As noted by the recent USPSTF report “Screening for Visual Impairment in Children Ages 1 to 5,” approximately 2-4 percent of preschool-aged children have amblyopia, an alteration in the visual neural pathway in the developing brain that can lead to permanent vision loss in the affected eye. Identification of vision impairment before school entry could help identify children who may benefit from early interventions to correct or to improve vision.
According to the Centers for Disease Control and Prevention (CDC), impaired vision can affect a child’s cognitive, emotional, neurologic and physical development by potentially limiting the range of experiences and kinds of information to which the child is exposed. And yet only one in three children in America has received eye care services before the age of six.

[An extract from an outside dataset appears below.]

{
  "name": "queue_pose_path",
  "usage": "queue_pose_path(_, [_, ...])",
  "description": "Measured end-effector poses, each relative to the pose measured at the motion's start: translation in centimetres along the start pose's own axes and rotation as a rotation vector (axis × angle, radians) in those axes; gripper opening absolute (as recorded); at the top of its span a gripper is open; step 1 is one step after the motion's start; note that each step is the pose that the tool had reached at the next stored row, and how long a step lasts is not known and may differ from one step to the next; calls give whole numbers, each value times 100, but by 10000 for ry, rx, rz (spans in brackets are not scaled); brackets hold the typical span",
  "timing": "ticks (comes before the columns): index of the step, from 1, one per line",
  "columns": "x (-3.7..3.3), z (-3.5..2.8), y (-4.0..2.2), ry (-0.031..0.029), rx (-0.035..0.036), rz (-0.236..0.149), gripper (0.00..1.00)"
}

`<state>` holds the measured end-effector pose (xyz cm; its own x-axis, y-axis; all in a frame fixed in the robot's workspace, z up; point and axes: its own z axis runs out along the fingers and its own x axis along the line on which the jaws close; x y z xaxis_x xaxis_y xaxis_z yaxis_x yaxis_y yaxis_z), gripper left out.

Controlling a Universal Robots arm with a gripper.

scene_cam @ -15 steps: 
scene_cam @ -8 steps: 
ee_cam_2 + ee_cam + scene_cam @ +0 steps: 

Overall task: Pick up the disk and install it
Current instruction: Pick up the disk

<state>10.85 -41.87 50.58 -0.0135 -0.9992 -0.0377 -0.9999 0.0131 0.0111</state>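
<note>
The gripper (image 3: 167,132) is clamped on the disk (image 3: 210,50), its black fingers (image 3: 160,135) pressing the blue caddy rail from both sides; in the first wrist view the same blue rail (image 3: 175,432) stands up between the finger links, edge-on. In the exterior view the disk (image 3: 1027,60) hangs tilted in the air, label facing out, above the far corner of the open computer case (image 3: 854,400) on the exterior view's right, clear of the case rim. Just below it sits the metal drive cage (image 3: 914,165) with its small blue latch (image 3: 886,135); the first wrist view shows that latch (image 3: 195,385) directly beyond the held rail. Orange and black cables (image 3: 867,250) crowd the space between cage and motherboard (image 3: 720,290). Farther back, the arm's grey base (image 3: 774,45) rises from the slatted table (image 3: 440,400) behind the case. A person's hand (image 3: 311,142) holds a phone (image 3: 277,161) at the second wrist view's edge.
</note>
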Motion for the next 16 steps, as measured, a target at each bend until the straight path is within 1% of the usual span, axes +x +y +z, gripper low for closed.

“A professional eye examination is, without a doubt, the gold standard of eye care, and should always be encouraged” said Hugh R. Parry, president and CEO of Prevent Blindness America. “Yet vision screenings are an essential element of a strong public health approach to children’s vision care, facilitating the early identification of vision and eye problems and linkage to appropriate care. It is critically important that all children, regardless of financial resources or barriers to care, are able to obtain sight-saving services.”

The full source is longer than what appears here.